ジュスティーヌが今度はミランダ自身の幸せを求めてほしいと手紙で書いてくれたこともあり、ミランダは今、自分の幸せを考えている。
「ディオン様も優しい旦那様ですから、つい甘えてしまうのです」
「そうか。それは、嬉しい変化だ。なら、これからもっとあなたを甘やかそうと思う」
「ふふ。
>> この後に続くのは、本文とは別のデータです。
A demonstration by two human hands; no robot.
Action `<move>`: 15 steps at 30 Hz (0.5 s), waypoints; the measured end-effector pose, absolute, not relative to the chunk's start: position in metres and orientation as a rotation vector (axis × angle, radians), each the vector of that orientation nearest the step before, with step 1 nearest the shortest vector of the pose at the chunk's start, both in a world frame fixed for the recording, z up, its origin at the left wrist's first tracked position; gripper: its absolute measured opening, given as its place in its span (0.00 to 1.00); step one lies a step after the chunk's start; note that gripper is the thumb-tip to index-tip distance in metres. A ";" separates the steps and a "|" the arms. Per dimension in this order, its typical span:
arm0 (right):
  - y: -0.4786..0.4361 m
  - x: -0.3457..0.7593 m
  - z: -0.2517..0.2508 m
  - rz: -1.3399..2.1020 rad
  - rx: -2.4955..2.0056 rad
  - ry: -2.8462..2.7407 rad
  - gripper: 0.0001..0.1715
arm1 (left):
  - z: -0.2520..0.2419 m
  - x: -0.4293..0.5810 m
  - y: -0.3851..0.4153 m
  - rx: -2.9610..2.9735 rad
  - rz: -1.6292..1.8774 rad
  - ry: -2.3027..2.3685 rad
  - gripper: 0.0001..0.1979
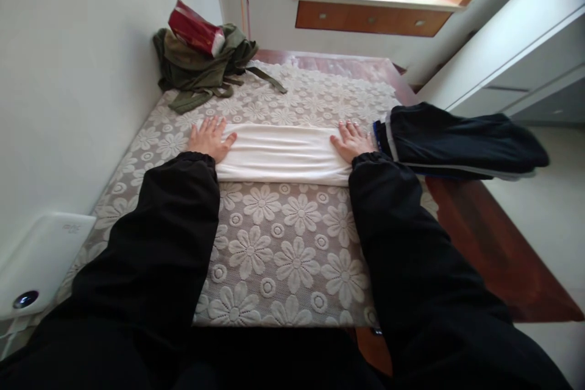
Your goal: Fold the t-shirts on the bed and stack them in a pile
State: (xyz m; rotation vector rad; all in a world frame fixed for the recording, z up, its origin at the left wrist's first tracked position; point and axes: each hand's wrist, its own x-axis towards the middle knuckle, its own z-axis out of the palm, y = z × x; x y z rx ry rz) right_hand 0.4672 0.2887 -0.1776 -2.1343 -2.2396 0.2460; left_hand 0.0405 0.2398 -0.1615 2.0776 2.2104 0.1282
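A white cloth garment [283, 155], folded into a long flat strip, lies crosswise on the flowered lace tablecloth [297, 262]. Shallow creases run along its length. My left hand [210, 139] rests flat at its left end, fingers spread, the thumb on the fabric. At the opposite end my right hand [353, 140] also lies flat with the fingers apart and the thumb over the cloth. Neither hand grips anything. Just right of my right hand is a stack of folded dark clothes [457, 137] with a grey band at its near end.
An olive-green backpack [196, 70] sits at the back left against the wall, with a red tissue pack [194, 27] on top. A white box-shaped device [46, 262] with a dark round button stands at the near left. The dark clothes overhang the red-brown wooden table edge [498, 244].
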 end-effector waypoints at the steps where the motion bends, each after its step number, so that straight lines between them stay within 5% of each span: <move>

あんまり甘やかすと、またクレソン卿に叱られますわよ?」
「いや、大丈夫だろう。今日のデートも、クレソンが率先して日程を調整してくれたんだ」
「まぁ、本当ですか?」
夫婦であるのに二人きりになることを危惧していたあのクレソンが……。ミランダは一体どういう心境の変化だろうかと不思議に思った。
「クレソンもあなたが王妃であることを認めている。あれでも反省しているんだ。だからその罪滅ぼしにと……あとはまぁ、俺に休息してほしい意図もあったのだろう」
ディオンの体調を心配してのことならば納得できる。
「クレソン卿はずっと近くでディオン様を見守ってきた方でしょうから、余計に心配なのでしょうね」
「少々過保護すぎる面もあるがな……」
亡くなった両親や祖父の代わりに、という思いもあったのだろう。
「それだけ大切になさっているのでしょう」
「……そうだな」
「今日ディオン様と出かけられるよう調整してくださったこと、あとでお礼を言わなきゃいけませんわね」
「本当はもっと頻繁に……気軽に出かけられるといいんだがな」
ディオンの気持ちもわかるが、自分たちの立場を考えるとやはり難しいだろう。何かあって責任を負うのは臣下である彼らの方なのだから。
(今もたぶん、どこからか見守っているのよね)
広場にはミランダたちの他にも子連れや恋人たちなどの姿がある。
「ミラ。まさかこの一回きりで終わりではないだろう? ……俺はまたあなたをデートに誘うつもりなんだが」
黙り込んだミランダに緊張した声でディオンが問いかけてくる。
すでに自分たちは夫婦で、彼は国王でもあるのに、付き合い立ての恋人同士のようなやり取りにくすぐったくなる。